Input Start Marker

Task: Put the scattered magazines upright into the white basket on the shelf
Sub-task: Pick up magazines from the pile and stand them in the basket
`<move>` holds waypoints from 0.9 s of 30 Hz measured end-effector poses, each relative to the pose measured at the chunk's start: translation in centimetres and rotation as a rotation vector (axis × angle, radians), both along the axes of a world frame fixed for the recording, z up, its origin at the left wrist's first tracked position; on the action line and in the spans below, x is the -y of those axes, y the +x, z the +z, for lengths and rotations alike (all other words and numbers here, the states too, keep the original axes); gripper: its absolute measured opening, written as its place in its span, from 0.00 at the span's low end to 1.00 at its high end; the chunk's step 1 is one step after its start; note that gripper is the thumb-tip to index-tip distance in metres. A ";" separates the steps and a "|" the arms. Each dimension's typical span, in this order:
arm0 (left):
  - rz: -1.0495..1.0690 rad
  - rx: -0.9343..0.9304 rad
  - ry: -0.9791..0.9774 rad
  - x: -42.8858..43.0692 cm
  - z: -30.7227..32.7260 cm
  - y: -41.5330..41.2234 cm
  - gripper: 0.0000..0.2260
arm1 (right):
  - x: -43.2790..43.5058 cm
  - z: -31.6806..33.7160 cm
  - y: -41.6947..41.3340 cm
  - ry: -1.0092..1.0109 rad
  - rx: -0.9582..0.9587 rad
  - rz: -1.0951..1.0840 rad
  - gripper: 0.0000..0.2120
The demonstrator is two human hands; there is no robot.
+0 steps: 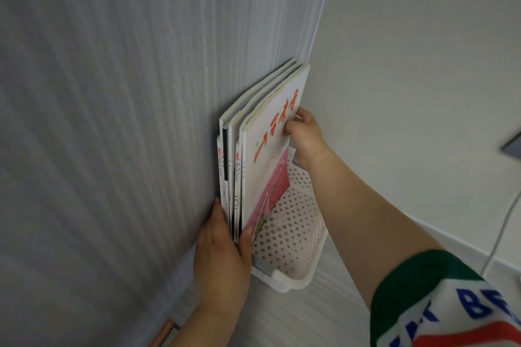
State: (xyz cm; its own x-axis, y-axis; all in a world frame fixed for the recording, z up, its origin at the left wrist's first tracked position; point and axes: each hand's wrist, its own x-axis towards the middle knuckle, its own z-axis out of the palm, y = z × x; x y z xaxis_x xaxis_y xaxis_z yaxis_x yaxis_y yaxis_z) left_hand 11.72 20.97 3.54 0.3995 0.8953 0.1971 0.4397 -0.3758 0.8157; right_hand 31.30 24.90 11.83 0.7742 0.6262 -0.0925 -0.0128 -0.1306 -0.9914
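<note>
Together, left hand (222,256) grips magazines (234,166) upright in the white basket (296,239) and right hand (306,136) pinches the red-lettered cover (272,166).

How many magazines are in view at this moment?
4 magazines upright at the left side of the white basket: the red-lettered front magazine and three spines behind it. Others may be hidden; the blurred edge bottom-left is unclear.

The left hand (222,250) reaches in from the near side, fingers and thumb clasping the near edge of the magazines (270,149) — the right hand (303,135), on a bare outstretched forearm, pinches their far edge, thumb in front.
</note>
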 end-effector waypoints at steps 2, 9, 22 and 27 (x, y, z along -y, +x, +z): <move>0.012 0.016 -0.013 0.0 0.1 0.1 0.28 | 0.9 0.2 -0.1 -0.036 0.003 0.011 0.26; -0.008 0.086 0.070 1.6 0.8 -1.6 0.26 | 8.7 0.8 -2.0 -0.172 0.183 0.020 0.21; -0.635 0.095 0.111 16.3 1.2 -0.8 0.05 | 31.8 -3.9 -6.1 -0.406 0.316 -0.050 0.15; -0.811 -0.025 0.096 23.7 0.2 0.5 0.06 | 43.2 -6.3 -6.0 -0.569 0.323 -0.325 0.13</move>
State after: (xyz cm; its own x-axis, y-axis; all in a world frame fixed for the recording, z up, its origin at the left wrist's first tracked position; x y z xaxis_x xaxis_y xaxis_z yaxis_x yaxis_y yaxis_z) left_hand 12.27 -2.75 3.77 0.9212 0.3056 0.2406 0.0187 -0.6526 0.7574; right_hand 25.31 -18.28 5.49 0.9566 0.2827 -0.0708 0.1426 -0.6658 -0.7324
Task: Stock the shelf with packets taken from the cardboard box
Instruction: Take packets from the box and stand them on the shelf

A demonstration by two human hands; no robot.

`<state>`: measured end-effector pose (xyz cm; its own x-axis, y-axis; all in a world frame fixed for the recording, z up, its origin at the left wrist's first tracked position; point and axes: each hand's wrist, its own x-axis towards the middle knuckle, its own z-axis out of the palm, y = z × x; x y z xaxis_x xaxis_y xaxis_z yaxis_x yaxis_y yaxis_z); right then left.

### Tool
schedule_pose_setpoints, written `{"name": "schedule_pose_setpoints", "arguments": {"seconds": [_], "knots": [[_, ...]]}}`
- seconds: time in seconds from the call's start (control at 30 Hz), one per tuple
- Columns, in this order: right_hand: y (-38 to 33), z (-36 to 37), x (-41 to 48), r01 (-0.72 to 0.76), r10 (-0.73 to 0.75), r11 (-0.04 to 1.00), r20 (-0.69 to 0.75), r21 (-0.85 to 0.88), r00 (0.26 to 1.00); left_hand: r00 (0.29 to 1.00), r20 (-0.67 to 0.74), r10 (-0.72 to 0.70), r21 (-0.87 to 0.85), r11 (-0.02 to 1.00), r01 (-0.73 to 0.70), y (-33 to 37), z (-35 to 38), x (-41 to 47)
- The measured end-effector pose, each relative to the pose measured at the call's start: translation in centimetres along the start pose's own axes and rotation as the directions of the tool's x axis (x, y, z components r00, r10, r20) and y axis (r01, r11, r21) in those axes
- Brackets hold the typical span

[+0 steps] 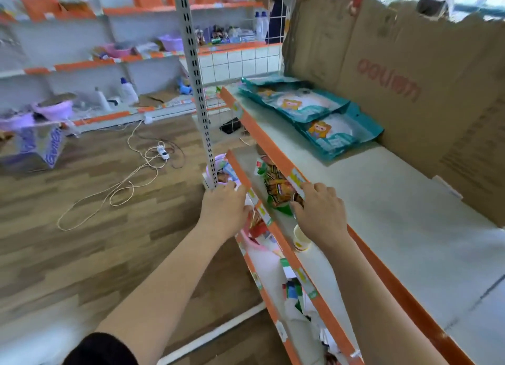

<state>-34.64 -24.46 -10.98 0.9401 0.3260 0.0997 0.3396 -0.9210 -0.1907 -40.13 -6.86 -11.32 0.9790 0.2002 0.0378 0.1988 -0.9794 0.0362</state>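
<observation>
Orange and green snack packets (277, 188) lie in a heap on the second shelf (276, 228), under the orange-edged top shelf (382, 214). My right hand (321, 213) reaches in there, its thumb and bent fingers pinching the near end of a packet. Beside it, my left hand (222, 211) rests with straight fingers against the second shelf's orange front edge. Two teal packets (311, 110) lie flat on the top shelf at the far end. A large brown cardboard box wall (410, 72) stands behind them along the back.
A paper cup (302, 241) stands on the second shelf under my right wrist. A pink basket (252, 240) with packets sits on a lower shelf. A slotted upright post (195, 85) rises left of the shelves. A cable and power strip (161, 150) lie on the wooden floor.
</observation>
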Motion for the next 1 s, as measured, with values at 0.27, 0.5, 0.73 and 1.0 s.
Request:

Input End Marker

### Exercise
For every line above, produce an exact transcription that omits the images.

### Exercise answer
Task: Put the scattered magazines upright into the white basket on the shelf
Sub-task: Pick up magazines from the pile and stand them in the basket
`<move>` holds waypoints from 0.9 s of 30 Hz measured end-effector poses, each relative to the pose measured at the chunk's start: translation in centimetres and rotation as a rotation vector (axis × angle, radians), both along the axes of a world frame fixed for the recording, z up, its origin at the left wrist's first tracked position; on the action line and in the spans below, x is the -y of those axes, y the +x, z the +z, for lengths and rotations alike (all other words and numbers here, the states too, keep the original axes); gripper: its absolute measured opening, written as its place in its span, from 0.00 at the span's low end to 1.00 at its high end; the chunk's step 1 is one step after its start; note that gripper is the thumb-tip to index-tip distance in metres. A ";" separates the steps and a "|" the arms. Each dimension's typical span, in this order:
arm0 (left):
  - rz: -1.0495..1.0690 rad
  - rx: -0.9343..0.9304 rad
  - ry: -0.9791..0.9774 rad
  - x: -42.8858..43.0692 cm
  - z: -30.7227..32.7260 cm
  - y: -41.5330..41.2234 cm
  - gripper: 0.0000..0.2260
arm1 (right):
  - x: -43.2790..43.5058 cm
  - z: -31.6806..33.7160 cm
  - y: -41.6947..41.3340 cm
  - ry: -1.0092..1.0109 rad
  - rx: -0.9582..0.9587 rad
  - rz: -1.0951..1.0840 rad
  - gripper: 0.0000..0.2120
The demonstrator is two human hands; there is no robot.
+0 steps: 
State: (xyz cm; its own x-axis, y-axis; all in a world frame fixed for the recording, z up, its origin at the left wrist's first tracked position; point and axes: each hand's wrist, its own x-axis towards the middle knuckle, its own z-axis out of the palm, y = z × x; x y z xaxis_x xaxis_y xaxis_z yaxis_x yaxis_y yaxis_z) left_hand 11.72 20.97 3.54 0.3995 0.8953 0.1971 0.4397 -0.3758 0.8157; right_hand 31.30 24.90 11.83 0.7742 0.6262 -0.0925 -0.0128 -0.1306 -0.9914
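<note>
Together, left hand (222,256) grips magazines (234,166) upright in the white basket (296,239) and right hand (306,136) pinches the red-lettered cover (272,166).

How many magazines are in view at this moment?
4 magazines upright at the left side of the white basket: the red-lettered front magazine and three spines behind it. Others may be hidden; the blurred edge bottom-left is unclear.

The left hand (222,250) reaches in from the near side, fingers and thumb clasping the near edge of the magazines (270,149) — the right hand (303,135), on a bare outstretched forearm, pinches their far edge, thumb in front.
</note>
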 end-effector waypoints at steps 2, 9, 22 and 27 (x, y, z along -y, +x, +z): <move>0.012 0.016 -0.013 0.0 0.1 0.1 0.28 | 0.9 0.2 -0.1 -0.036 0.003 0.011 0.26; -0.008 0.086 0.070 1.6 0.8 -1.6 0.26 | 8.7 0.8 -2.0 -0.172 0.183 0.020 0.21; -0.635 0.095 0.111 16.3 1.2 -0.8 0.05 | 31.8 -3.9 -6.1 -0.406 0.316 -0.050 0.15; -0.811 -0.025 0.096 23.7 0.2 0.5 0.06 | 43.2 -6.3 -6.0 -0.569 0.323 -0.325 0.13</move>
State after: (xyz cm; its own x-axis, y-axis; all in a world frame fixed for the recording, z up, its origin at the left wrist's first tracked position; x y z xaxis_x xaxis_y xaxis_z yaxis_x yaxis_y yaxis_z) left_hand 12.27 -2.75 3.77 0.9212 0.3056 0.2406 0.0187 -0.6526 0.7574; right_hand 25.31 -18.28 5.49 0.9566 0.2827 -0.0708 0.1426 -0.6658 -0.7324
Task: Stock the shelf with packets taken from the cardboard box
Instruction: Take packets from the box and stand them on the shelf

A demonstration by two human hands; no robot.

`<state>`: measured end-effector pose (xyz cm; its own x-axis, y-axis; all in a world frame fixed for the recording, z up, its origin at the left wrist's first tracked position; point and axes: each hand's wrist, its own x-axis towards the middle knuckle, its own z-axis out of the palm, y = z × x; x y z xaxis_x xaxis_y xaxis_z yaxis_x yaxis_y yaxis_z); right then left.

### Tool
schedule_pose_setpoints, written `{"name": "schedule_pose_setpoints", "arguments": {"seconds": [_], "knots": [[_, ...]]}}`
- seconds: time in seconds from the call's start (control at 30 Hz), one per tuple
- Columns, in this order: right_hand: y (-38 to 33), z (-36 to 37), x (-41 to 48), r01 (-0.72 to 0.76), r10 (-0.73 to 0.75), r11 (-0.04 to 1.00), r20 (-0.69 to 0.75), r21 (-0.85 to 0.88), r00 (0.26 to 1.00); left_hand: r00 (0.29 to 1.00), r20 (-0.67 to 0.74), r10 (-0.72 to 0.70), r21 (-0.87 to 0.85), r11 (-0.02 to 1.00), r01 (-0.73 to 0.70), y (-33 to 37), z (-35 to 38), x (-41 to 47)
- The measured end-effector pose, each relative to the pose measured at the call's start: translation in centimetres along the start pose's own axes and rotation as the directions of the tool's x axis (x, y, z components r00, r10, r20) and y axis (r01, r11, r21) in those axes
- Brackets hold the typical span

[+0 steps] 

<state>-34.64 -24.46 -10.98 0.9401 0.3260 0.0997 0.3396 -0.9210 -0.1907 -40.13 -6.86 -11.32 0.9790 0.2002 0.0378 0.1988 -0.9794 0.0362</state>
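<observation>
Orange and green snack packets (277, 188) lie in a heap on the second shelf (276, 228), under the orange-edged top shelf (382, 214). My right hand (321, 213) reaches in there, its thumb and bent fingers pinching the near end of a packet. Beside it, my left hand (222, 211) rests with straight fingers against the second shelf's orange front edge. Two teal packets (311, 110) lie flat on the top shelf at the far end. A large brown cardboard box wall (410, 72) stands behind them along the back.
A paper cup (302, 241) stands on the second shelf under my right wrist. A pink basket (252, 240) with packets sits on a lower shelf. A slotted upright post (195, 85) rises left of the shelves. A cable and power strip (161, 150) lie on the wooden floor.
</observation>
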Motion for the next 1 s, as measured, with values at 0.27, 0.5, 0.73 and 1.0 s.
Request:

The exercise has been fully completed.